Because of limited possibilities with the known technique, considerable investment has been made to find new ways to produce macrostructures of microporous materials, with a certain emphasis on those in the form of films.
EP 94/01301 describes production of films of molecular sieves by a process in which seed crystals of molecular sieves are deposited on a substrate surface and then made to grow together into a continuous film. GB 94/00878 describes production of films of molecular sieves by introduction of a substrate to a synthesis solution adjusted for zeolite crystallization and crystallization with a gradual increase in synthesis temperature. SE 93/00715 describes production of colloidal suspensions of identical microparticles of molecular sieves with an average size below 200 nm. SE 90/00088 describes a method for production of an adsorbent material in the form of a monolith by impregnation of the monolithic cell structure with a hydrophobic molecular sieve, followed by partial sintering of the molecular sieve with the material from which the cell structure is constructed.

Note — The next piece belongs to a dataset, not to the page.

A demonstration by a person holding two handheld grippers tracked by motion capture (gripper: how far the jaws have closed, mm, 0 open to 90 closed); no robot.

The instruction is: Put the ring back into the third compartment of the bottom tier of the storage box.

Although a number of different techniques already exist for production of microporous inorganic macrostructures with the desired size and shape, these techniques are beset with a number of limitations that affect the properties of the macrostructures during use in the intended application. Most of these techniques require the use of a binder to give the structure acceptable mechanical strength. This binder often adversely affects other desired properties, like high specific surface area and uniform chemical composition. For most of the existing techniques, other possibilities for keeping variations in size and shape within narrow limits are sharply constrained. If a well defined size is desired with a narrow particle size distribution, one is most often obliged to carry out processing by separation, which leads to considerable waste during manufacture. The use of different types of binders also affects the pore structure in the resulting macrostructure and it is often necessary to find a compromise, in which the desired pore structure is weighed against the mechanical properties of the material. It is often desirable to have a bimodal pore size distribution in the macrostructures of macroporous materials, in which the micropores maintain a large specific phase interface, whereas the larger pores in the meso- or macropore range permit transport of molecules to the surface and, in this way, prevent limitations caused by slow diffusion. During production of microporous macrostructures according to the known technique, a secondary system of pores within the meso- and/or macropore range can be produced by admixing a particulate inorganic material or by admixing organic material (for example, cellulose fibers), which are later eliminated by calcining. Both of these techniques, however, produce an adverse effect on the other properties of the resulting material.